Hi Thriving and welcome to this site. You'll find realistic and practical advice here from caregivers who have seen it all, done it all and from many who are still doing it. Toileting is not a taboo subject as far as caregivers go... keep asking questions until you find something that works for you and your mom. However, remember for your mother it's an embarrassing matter. Loss of independence is tantamount to a death sentence with each loss equalling another nail in the coffin. Visual reminders and list can be very helpful... in the bathroom, kitchen etc. I'm pretty lost without my lists and reminders and have come to rely on them daily. Flushable wipes are a good idea, but they can be a problem for the plumbing if you use too many... they are definitely not septic friendly. If you go that route, consider a diaper pail with a lid. There is also a product on the market called a "Diaper Genie"... same idea as the pail but it's more inconspicuous. Hope you find a solution for your mom and you.
My dad has already passed but there was a certain amount of time that I thought one of the toilets that will wash and dry you would have helped. I have heard of elderly or injured people finding these helpful. The trouble with psp is that everything is always changing and it's hard to keep up. Right when you think of something that would have been useful then they are at a different stage. My dad needed the urinal constantly and that was used by just standing him up. Bowel movements were less frequent and he did use a portable commode. When he was done he would stand with his walker and have help with cleaning. A large area to do this is needed. But the new toilets would be more private and dignified.

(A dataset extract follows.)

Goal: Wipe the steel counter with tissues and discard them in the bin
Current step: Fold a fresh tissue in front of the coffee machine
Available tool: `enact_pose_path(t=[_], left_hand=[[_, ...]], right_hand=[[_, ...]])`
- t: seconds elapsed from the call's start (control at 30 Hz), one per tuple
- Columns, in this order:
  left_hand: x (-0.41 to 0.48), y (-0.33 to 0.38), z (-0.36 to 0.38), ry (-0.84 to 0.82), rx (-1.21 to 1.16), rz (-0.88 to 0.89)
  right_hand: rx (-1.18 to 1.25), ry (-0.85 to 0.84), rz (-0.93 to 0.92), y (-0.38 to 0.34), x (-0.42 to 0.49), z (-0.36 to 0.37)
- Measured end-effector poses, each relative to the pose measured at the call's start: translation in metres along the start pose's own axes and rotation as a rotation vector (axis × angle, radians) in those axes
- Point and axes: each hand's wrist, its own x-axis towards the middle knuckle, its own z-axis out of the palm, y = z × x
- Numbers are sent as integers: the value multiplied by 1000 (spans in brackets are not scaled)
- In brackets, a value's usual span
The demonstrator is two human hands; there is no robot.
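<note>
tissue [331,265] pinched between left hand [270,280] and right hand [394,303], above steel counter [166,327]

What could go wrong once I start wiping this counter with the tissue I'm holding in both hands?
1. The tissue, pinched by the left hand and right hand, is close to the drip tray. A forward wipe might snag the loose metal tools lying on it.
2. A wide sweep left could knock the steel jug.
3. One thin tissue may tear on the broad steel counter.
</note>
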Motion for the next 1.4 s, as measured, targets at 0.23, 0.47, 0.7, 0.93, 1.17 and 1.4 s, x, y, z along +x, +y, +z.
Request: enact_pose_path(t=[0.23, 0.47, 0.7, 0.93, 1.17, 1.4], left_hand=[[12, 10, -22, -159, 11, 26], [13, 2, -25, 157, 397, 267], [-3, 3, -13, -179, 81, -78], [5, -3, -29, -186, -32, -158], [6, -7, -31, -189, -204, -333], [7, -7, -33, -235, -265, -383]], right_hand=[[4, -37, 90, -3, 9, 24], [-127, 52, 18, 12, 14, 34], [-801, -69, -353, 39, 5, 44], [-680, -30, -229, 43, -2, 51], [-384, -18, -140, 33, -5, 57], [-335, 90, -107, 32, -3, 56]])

Hi Thriving. Welcome and comiserations. My husband's bowel incontinence is my principal problem. Even worse than yours if thats any consolation. His mobility is very poor which means that he often can't make the toilet in time but I also get the impression that his sensation is reduced too so that he is less aware of impending disaster.
Fortunately embarrassment is less of an issue as he is a retired doctor and pretty immune to bodily functions. He has dementia and often forgot to wipe himself in early days but can't do so effectively any more so I have done this for him for some months now. I keep rubber gloves, nappy bags and wipes by the toilets and we have both accepted the situation. (We can't flush wipes here so they go in a nappy bag).

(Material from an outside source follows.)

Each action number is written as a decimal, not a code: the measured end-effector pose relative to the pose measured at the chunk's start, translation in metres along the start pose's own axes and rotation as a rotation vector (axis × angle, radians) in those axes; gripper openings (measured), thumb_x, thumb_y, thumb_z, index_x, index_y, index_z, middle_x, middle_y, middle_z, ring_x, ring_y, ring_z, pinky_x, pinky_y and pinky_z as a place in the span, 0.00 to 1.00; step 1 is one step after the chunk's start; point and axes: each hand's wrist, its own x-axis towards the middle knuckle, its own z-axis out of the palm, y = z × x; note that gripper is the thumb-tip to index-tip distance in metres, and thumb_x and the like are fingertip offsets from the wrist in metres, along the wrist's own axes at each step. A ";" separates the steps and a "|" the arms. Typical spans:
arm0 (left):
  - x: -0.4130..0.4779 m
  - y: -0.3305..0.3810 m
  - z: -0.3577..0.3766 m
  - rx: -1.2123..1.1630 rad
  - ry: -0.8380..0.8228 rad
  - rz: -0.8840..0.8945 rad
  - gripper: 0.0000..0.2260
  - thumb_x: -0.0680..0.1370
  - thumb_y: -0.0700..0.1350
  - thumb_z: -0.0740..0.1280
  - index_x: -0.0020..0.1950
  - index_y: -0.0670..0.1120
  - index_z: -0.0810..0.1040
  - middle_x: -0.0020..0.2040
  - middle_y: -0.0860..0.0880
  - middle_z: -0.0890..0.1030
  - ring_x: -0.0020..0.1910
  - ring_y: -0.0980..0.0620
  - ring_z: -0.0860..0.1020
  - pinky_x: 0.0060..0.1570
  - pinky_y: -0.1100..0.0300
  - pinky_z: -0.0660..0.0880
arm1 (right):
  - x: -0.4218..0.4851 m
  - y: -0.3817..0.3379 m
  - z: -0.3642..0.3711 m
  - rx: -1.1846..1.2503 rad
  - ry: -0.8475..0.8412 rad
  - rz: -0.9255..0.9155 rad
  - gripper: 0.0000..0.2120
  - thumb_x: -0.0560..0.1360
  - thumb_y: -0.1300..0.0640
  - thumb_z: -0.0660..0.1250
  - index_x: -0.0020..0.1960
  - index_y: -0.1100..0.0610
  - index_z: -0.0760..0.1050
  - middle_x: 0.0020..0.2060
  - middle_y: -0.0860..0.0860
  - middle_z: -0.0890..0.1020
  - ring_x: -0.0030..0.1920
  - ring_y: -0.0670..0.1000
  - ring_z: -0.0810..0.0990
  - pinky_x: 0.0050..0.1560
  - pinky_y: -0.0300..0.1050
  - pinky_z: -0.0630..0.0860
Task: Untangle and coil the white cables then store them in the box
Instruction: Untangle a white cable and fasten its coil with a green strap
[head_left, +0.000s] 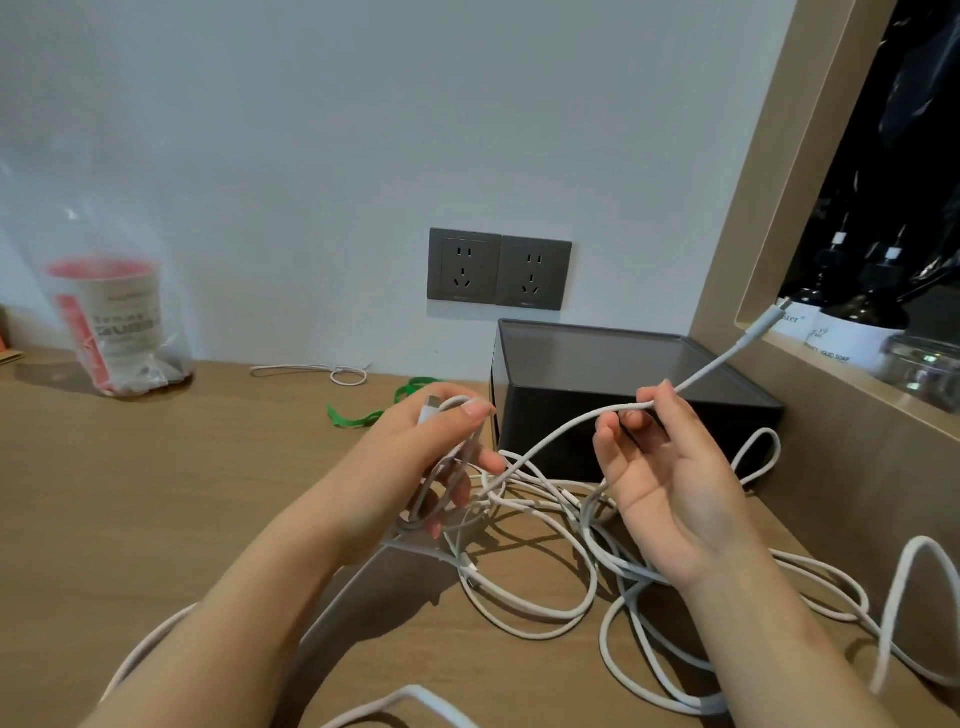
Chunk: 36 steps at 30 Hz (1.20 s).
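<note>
The white cables (519, 503) lie in a loose tangle on the wooden table (156, 493) right in front of me, with loops trailing off toward 4 and 7 o'clock. My left hand (431, 452) is curled round a small bundle of loops from the tangle, and a white plug (430, 405) pokes up by my thumb. My right hand (670, 483) is palm up at 3 o'clock of the left, thumb and fingertips pinching one strand (717, 362). From that pinch the strand runs down to the tangle on one side and rises toward 1 o'clock on the other, ending in a connector in the air.

The dark box (597, 358) sits at 12 o'clock of the tangle, against the wall, and a cable loop lies at its right corner. Above it are two grey wall sockets (498, 270). A green strip (363, 413) lies at 11 o'clock of my left hand, with a thin white cord (322, 370) beyond it. At 10 o'clock a cup in a clear plastic bag (104, 322) stands by the wall. Dark bottles (857, 322) stand in the niche at 2 o'clock.
</note>
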 end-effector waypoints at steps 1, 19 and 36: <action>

But by far the worst is the frequent incontinence. This is so much more socially unacceptable than urinary incontinence. Even if he does only a little in his clothes the smell is a give-away. I carry an emergency rucksack now with all necessary cleaning equipment and a change of clothes.

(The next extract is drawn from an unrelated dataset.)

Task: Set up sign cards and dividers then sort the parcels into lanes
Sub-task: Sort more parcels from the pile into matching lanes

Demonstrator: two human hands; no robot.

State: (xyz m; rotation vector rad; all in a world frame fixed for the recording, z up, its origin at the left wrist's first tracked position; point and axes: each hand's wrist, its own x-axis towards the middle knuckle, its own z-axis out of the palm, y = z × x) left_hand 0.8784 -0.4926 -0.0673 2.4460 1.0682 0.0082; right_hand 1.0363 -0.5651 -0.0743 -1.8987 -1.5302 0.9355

I would welcome any input from other readers about suitable pants for faecal incontinence.
I'll finish by sharing with you the difficulty this problem has presented in our current position of trying to sell the house (We need a bungalow now as the stairs present a danger). There was one occasion which resembled a stage farce. We had people looking round the house and while they were in the garden we had to go to the toilet. I could see them heading back to the house so I left Jon to head them off. Suggested the agent showed them the outbuildings next, went back in to find Jon wandering round with his pants and trousers round his ankles looking for me. Just managed to clean him up (fortunately all in the toilet this time) and freshen the toilet, spray air freshener around and was helping him back to his chair when they all came back in. Whew! Funny in retrospect but not at the time.
Seriously though this is a huge social problem and means that I can't accept friend's offers of sitting with him so it's very restrictive.
To return to your situation I wouldn't advise a special toilet. They're very expensive and your Mum would have to learn how to use it and remember to do so. I'm afraid it's down to ditching the embarrassment and getting on with it. Good luck with that.